Klaus shook his head. “Talking to Ben.”

Diego glanced to the wrong side and blinked. “Oh. Right. Hey, Ben.”

“Knifenator.”

“He says hi.”

“Klaus, listen,” Ben cut in over Diego. “You own your power. Just, I dunno, keep yourself calm and you’ll be fine.”

Klaus snorted. “Calm,” he spat. “Yeah, why didn’t I think of that.”

Diego eyed him warily as he wrapped the gauze around his shin.

“I’m serious. But hey, Klaus, you’re not alone in this.”

Klaus ground his teeth in answer, a muscle feathering in his jaw.

“You’ve got me,” Ben pressed. “And it,” he added, gesturing to his torso. He grinned. “If the ghosts wanna get physical with you there’re gonna have to make it through me first.”

Klaus managed a small, genuine smile. “Thanks,” he muttered, just as Diego straightened up.

“You’re welcome,” he and Ben said in unison. Klaus huffed a low laugh.

“Here,” Diego said, throwing him the roll of gauze. “Change that in a while.”

Klaus slapped a salute. “Yessir!”

Diego rolled his eyes. “C’mon, tough guy. The others are waiting.”

With a dutiful nod, Klaus got to his feet and followed Diego back to the cart, limping heavily as he got used to the throbbing in his leg.

Chapter 7: I Hate To Say I Told You So

Notes:

(See the end of the chapter for notes.)

Chapter Text

Days Post Apocalypse: 12

           

            The goddamn highway was broken. The goddamn moon had ripped a giant goddamn chunk out of the goddamn lanes and they were goddamn stranded a mile from the last goddamn ramp.

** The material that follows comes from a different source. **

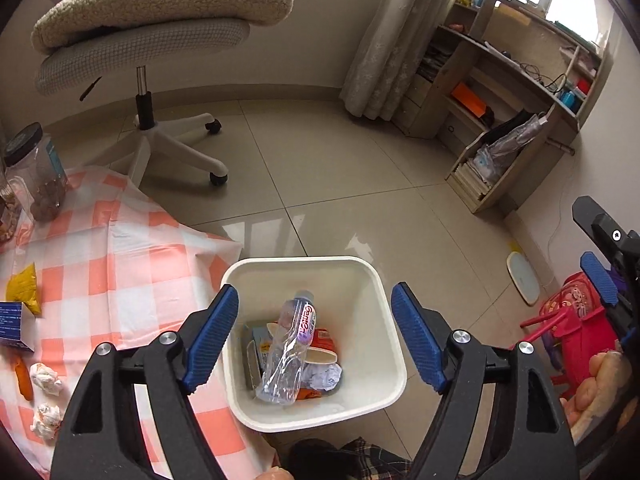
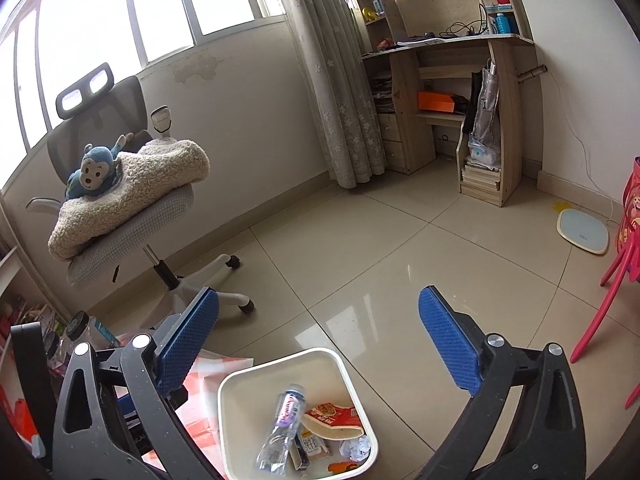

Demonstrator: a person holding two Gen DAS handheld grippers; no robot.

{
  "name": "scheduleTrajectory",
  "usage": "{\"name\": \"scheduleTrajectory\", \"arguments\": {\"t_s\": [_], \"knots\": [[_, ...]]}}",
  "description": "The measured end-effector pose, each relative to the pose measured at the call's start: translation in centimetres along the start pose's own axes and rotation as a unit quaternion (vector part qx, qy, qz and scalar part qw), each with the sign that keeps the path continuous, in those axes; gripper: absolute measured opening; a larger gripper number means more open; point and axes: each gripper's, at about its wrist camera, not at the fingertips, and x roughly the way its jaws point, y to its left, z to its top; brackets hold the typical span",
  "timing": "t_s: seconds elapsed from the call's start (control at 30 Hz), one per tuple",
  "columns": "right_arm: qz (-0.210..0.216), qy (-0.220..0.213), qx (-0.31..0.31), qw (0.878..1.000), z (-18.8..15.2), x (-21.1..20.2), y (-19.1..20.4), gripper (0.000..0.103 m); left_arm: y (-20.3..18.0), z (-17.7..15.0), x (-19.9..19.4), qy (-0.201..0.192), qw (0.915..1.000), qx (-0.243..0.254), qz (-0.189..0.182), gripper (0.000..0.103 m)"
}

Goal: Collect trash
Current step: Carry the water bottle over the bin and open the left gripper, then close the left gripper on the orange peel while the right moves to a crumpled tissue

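White square plastic bin (image 1: 390,364) on the tiled floor holds a crushed clear plastic bottle (image 1: 290,354); the left gripper (image 1: 314,338) hangs spread and empty above it, the right gripper (image 2: 320,342) likewise released, crumpled white paper balls (image 1: 46,378) on the checked cloth (image 1: 132,240)

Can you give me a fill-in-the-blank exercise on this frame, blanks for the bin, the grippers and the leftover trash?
1. The clear plastic bottle lies inside the white ____.
2. The left gripper and right gripper both have their jaws ____.
3. Two crumpled paper balls lie on the checked ____.

Missing words: bin; open; tablecloth
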Motion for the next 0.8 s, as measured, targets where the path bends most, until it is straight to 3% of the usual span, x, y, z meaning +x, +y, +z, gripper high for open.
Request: {"name": "scheduleTrajectory", "arguments": {"t_s": [0.1,0.23,0.3,0.47,0.63,0.8], "knots": [[-0.019,-0.008,-0.03,0.999,-0.6,-0.1,1.7,0.096,0.9,-0.5,-1.8,-0.038,0.9976,0.01,0.058,0.077],[-0.03,-0.016,-0.068,0.997,-1.7,-0.3,4.5,0.096,2.8,-1.0,-4.3,-0.083,0.9907,0.003,0.108,0.082],[-0.027,-0.017,-0.082,0.996,-2.3,-0.4,5.9,0.096,4.2,-1.2,-5.8,-0.114,0.9848,-0.008,0.131,0.088],[-0.015,-0.012,-0.121,0.992,-4.2,-0.5,9.5,0.096,7.2,-1.9,-8.6,-0.158,0.9697,-0.025,0.184,0.092],[0.015,0.008,-0.159,0.987,-6.5,-0.7,13.4,0.096,10.7,-3.4,-10.3,-0.17,0.9558,-0.033,0.238,0.093],[0.034,0.023,-0.214,0.976,-9.1,-0.7,18.0,0.096,14.8,-4.7,-11.2,-0.156,0.9489,-0.055,0.269,0.093]]}}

            Klaus flung himself away from his family, leaving them to bicker over the best way to bridge the gap since apparently Five still wasn’t up to jumping all six of them after the time jump. Because Little Girl forbid anything in their goddamn lives be easy.

             His leg throbbed with every step, the unseen sun pounding down on him so he felt he was trapped in a desert, the husks of cars throwing heat back at him as he passed. Someone called his name and he raised a middle finger and kept trudging, not bothering to look back.

            “They’re worried, you know,” Ben said quietly.

            Klaus scoffed.

            “Well, Diego is. I am.”

            “Well whoop-dee-freakin’-do.”

            “Klaus, you can’t keep going on like this. You’re sick.”

            “No freaking duh!” he snapped, rounding on Ben. He gestured to the world around them. “Of course I’m sick! I’m sick of fucking ghosts! I’m sick of being afraid of every one of them. I’m sick of walking, I’m sick of my damn leg hurting, and I’m sure as hell sick of being sober!” He heaved a deep breath and ran an arm over the sweat on his forehead.

            Ben didn’t speak for a long, tense moment. When he did his voice was low and infuriatingly patient.

            “I know it’s hard, Klaus. But you’re sick, you’ve –”

            “Just shut it, Ben,” he snapped. The silence prickled with the harshness of his tone. He turned back to his spectral brother and sighed. “I’m sorry. I just – I really just want to be alone for a minute.”

            Ben glanced pointedly to the throng of ghosts around them, one sardonic eyebrow raised, but said nothing. With a shrug, he turned away.

            Guilt gnawed at Klaus’s heart, but he ignored it. Ben was a big boy, he’d get over it. He turned to look at his family, still arguing by the cliff of missing highway. Luther and Diego were facing off again, both gesturing angrily at the broken road while Allison was employing her new whispering skills with Vanya as they tried vainly to strategize with Five. Who was looking right at him.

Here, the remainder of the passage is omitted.